The noise in different orthogonal fixed beams  $\mathcal{B}_{\perp}$  is uncorrelated (the beam domain noise covariance  $K_{\mathcal{B}_{\perp}} \in \mathbb{C}^{|\mathcal{B}_{\perp}| \times |\mathcal{B}_{\perp}|}$  is diagonal). Consider a channel state information (CSI) m indicative for a single antenna receiver. An optimal beamformer in element domain Y that maximizes SINR for a single receiver m, given a set of interfering sources has infinite precision. Its corresponding beam covariance matrix is  $X_{\mathcal{B},m} = K_{\mathcal{B}} s_m^T$ . In the finite case,  $s_m$  of length B, is a binary selection vector indicating which beams to activate in order to serve m by a coefficient 1 if it is inside the corresponding beams' 3dB contour, and 0 elsewhere. Orthogonal fixed beams are created via Butler matrix beamformer in the analog domain or via DFT matrix W for digital beamforming, with rank(W) = N, such that  $N = 2^p \geq B$ .

In DSP beam processing, our proposed system model for the MEO scenario employs a  $N \times N = 16 \times 16$  2D-DFT matrix  $\boldsymbol{W} \in \mathbb{C}^{16 \times 16}$ . We set  $B = N \times N$ , w.l.o.g. As detailed,  $\boldsymbol{Y}$  is modeled as

$$Y = WXW^{T} \tag{1}$$

Given a set of co-multiplexed users scattered over the coverage area, there exists a subset of orthogonal spotbeams  $\mathcal{B}_L = \{m_1, m_2, \cdots, m_L\} \subset \mathcal{B}$ , whose union covers all the users. This results in  $rank(\boldsymbol{X}_{\mathcal{B}_L}) \leq min(L, B)$ . The activation of the remaining B-L spotbeams is power-inefficient. At each cycle, to construct  $\boldsymbol{Y}$ , it is sufficient to select  $V = \lceil \sqrt{L} \rceil$  DFT column vectors from  $\boldsymbol{W}$ , such that  $\boldsymbol{W}^T$  is invertible and  $rank(\boldsymbol{W}^T) = V$ .
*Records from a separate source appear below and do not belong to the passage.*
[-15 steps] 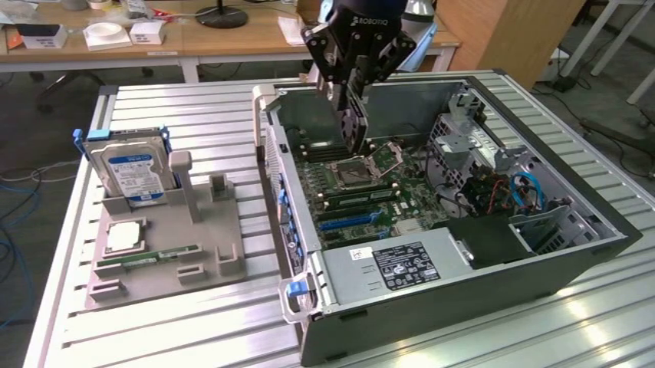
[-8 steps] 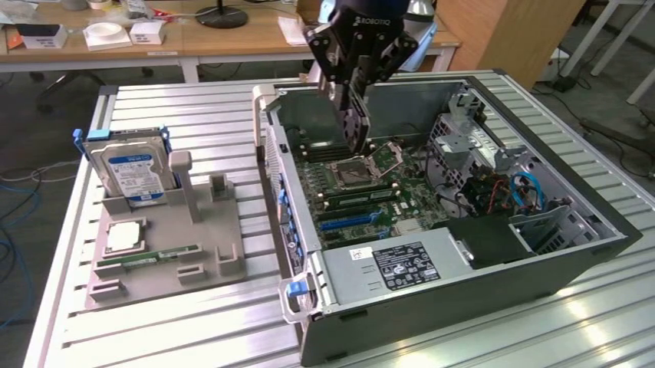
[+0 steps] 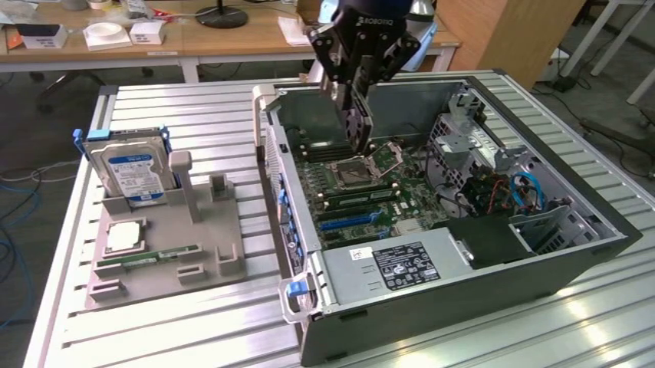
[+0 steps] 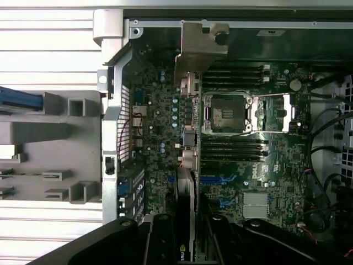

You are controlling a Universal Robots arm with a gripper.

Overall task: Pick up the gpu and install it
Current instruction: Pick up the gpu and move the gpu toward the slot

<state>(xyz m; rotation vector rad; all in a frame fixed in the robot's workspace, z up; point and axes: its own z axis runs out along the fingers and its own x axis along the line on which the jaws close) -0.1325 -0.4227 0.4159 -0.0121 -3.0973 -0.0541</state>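
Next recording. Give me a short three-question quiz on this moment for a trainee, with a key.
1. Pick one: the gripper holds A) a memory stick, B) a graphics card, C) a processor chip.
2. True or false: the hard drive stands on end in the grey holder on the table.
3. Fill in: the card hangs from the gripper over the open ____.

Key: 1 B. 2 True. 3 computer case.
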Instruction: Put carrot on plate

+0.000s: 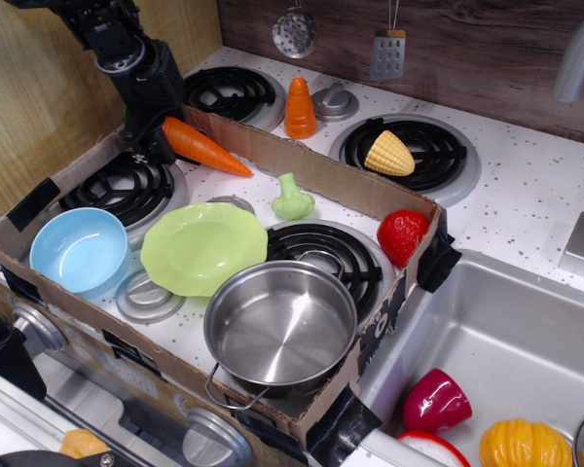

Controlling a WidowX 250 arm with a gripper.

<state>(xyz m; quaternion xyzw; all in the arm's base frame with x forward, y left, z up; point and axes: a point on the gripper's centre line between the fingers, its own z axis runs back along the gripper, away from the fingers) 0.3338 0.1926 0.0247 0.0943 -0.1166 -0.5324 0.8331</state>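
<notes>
observation.image: black claw (pixel 154 136) clamped on carrot (pixel 206 148) at its stem end, tip tilted down over box wall, raised beyond green plate (pixel 203 247), apart from it, near blue bowl (pixel 79 251).

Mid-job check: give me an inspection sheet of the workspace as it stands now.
Surface: toy stove top with burners, cardboard tray wall around the front part.
Job's things: carrot held at its stem end, tip tilted down; plate bare.
Clutter: blue bowl, steel pot, strawberry, corn, green vegetable, ribbed orange cone.
Grippers: claw shut on carrot.
Cables: nothing seen.
Surroundings: sink with toys, hanging utensils.
</notes>
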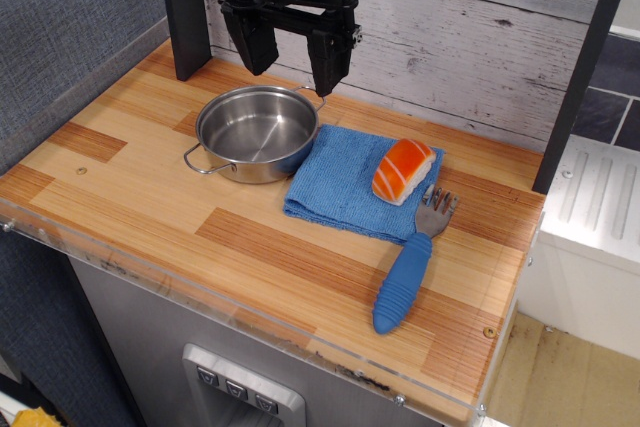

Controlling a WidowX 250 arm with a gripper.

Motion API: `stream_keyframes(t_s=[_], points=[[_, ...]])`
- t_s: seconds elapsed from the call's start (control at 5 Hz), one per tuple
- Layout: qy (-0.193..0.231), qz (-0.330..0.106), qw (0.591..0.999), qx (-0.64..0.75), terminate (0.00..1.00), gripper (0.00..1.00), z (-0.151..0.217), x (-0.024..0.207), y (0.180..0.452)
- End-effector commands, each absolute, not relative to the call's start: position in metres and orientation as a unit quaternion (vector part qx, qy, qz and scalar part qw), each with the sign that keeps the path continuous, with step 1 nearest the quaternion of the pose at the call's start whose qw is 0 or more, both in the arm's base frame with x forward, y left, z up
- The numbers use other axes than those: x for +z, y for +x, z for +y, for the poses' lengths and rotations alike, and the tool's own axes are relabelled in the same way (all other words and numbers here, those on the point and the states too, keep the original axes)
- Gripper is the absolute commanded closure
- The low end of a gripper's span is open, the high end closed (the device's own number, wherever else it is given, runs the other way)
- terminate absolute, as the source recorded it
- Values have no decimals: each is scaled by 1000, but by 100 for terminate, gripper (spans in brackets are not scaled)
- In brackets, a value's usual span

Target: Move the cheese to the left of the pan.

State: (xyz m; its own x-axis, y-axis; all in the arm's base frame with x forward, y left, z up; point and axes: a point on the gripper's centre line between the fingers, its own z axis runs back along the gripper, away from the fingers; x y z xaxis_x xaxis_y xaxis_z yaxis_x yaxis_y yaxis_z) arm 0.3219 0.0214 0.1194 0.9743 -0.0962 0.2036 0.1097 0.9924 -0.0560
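We see the hand hanging above the back edge of the desk, its two dark fingers spread apart and empty, nothing between them. It sits over the far rim of the pan, not over the cheese, so we judge the reach toward the cheese has not begun.

The cheese lies on the blue cloth, near the cloth's right end and toward the right edge of the desk. It rests tilted, its orange striped top facing up and toward the front. The cloth touches the pan's right side, and the pan stands upright and empty toward the back left part of the desk. A blue-handled fork lies just beside the cheese, its tines close to the cloth's corner and its handle pointing to the front edge.

The bare wood left of the pan, toward the left edge, is where the cheese should go. We think the hand must travel right, drop over the cheese, and carry it across or around the pan. The soft cloth may give under the grip, and the fork lies close enough to be nudged.
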Motion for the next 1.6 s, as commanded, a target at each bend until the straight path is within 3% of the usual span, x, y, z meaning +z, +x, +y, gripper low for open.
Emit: stream_keyframes(t_s=[0.0, 0.4, 0.6, 1.0, 1.2, 1.4], points=[[-33, -101, 993, -52, 0, 0, 21, 119, 322], [-23, -111, 989, -90, 0, 0, -23, 73, 351], [-20, -96, 989, -112, 0, 0, -37, 48, 359], [-17, -84, 990, -115, 0, 0, -39, 28, 364], [-20, -85, 990, -114, 0, 100, -37, 28, 365], [-30, -103, 988, -115, 0, 100, -37, 47, 365]])
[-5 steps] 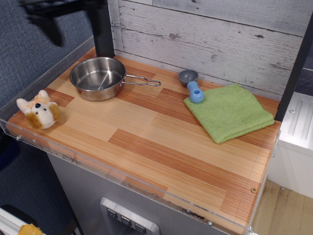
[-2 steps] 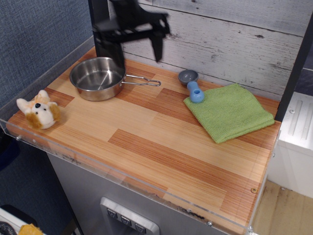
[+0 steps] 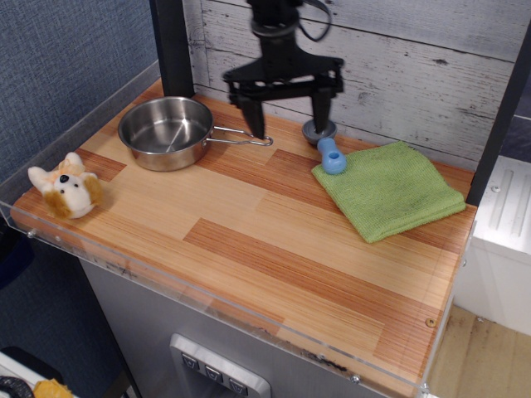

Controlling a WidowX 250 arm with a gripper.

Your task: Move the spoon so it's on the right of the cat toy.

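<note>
Bench (image 3: 274, 249) is where we find the spoon (image 3: 326, 145) at the back (handle touching the green cloth (image 3: 388, 189)), the cat toy (image 3: 66, 189) far off at the left edge, and the gripper (image 3: 288, 114) spread wide, holding nothing, above the spoon's bowl.

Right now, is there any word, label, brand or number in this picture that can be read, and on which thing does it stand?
None can be read. The spoon, cat toy, pan, green cloth and gripper show no writing. The buttons below the counter are too small to tell.
</note>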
From the relationship  $X_{\mathcal{B},m} = K_{\mathcal{B}} s_m^T$ , if  $K_{\mathcal{B}}$  is not inversible, then  $X_{\mathcal{B}}$  is also inversible. The uncorrelated noise covariance  $K_{\mathcal{B}_L} \in \mathbb{C}^{B \times B}$  of rank V has few coefficients not close to 0 is said to be sparse. However, it is not diagonal, which means  $X_{\mathcal{B}}^T$  is inversible. To solve this, we notice that there exists a (selection) matrix A such that

$$X = X_{\mathcal{B}_L} A \tag{2}$$

and  $rank(\boldsymbol{X}^T) = L$ . At each RF resource slot one user from each selected spotbeam is scheduled for transmission. Their corresponding symbols constitute  $\boldsymbol{X}$ . In section IV-A, we show that  $\boldsymbol{A}$  too is sparse and that its design depends on the scheduling procedure. In this paper we simplify this procedure using two relevant cases for our implementation, namely, for a number of uniformally separated users in the target coverage area (illuminated by  $\mathcal{B}$ ), and for the case of two adjacent non-orthogonal beams.

# B. 2D-FFT

The two dimensional DFT operation can be expressed as a function of a matrix X of complex values that represent the complex samples of each of the beams, assuming that X is a square matrix of dimensions N, and W is the DFT matrix of dimension N. The output of the 2D-DFT operation can be written as in Equation 1 When the N-point DFT is implemented directly using matrix multiplication, the computational complexity is  $N \times N$  complex multiplications and  $N \times (N-1)$  complex additions, with a total computing cost of  $\mathcal{O}(N^2)$  [11]. Fast Fourier transform (FFT) techniques can be utilized to reduce the DFT computation's computational cost to  $\mathcal{O}(N \log N)$ , that explains the real-time beamformers can be more effectively implemented with less hardware and reduced power than matrix-by-vector multiplication. The efficiency of the OBPs on satellites can be effectively improved in terms of power reduction, mass reduction, and throughput gain using FFT-based digital beamformer. As presented in Fig. 1, the proposed system model for the MEO scenario employs a 2D-FFT since  $10\times10$  RF chains require a minimum of  $16\times16$ 2D-FFT.

#### C. Spatial Windowing

In the spatial windowing process,  $10\times10$  successive outputs from the 2D-FFT are chosen, and each is connected to an antenna element via an RF chain analog interface. Due to the smaller array aperture, discarding the FFT outputs increases the power supporting for each radiation element in comparison to its maximum utilization. The N (size of 2D-FFT) beampointing directions are maintained by the system, nevertheless, as they rely on the incremental phase shifts produced by the FFT operation, which are preserved in the available  $10\times10$  antennas. It might be necessary to design the array with fewer elements to adhere to the physical payload restrictions, such as the available area, mass, and power. To avoid rapid transitions in beam hopping operations, for example, the design can also be employed to form overlapping beams.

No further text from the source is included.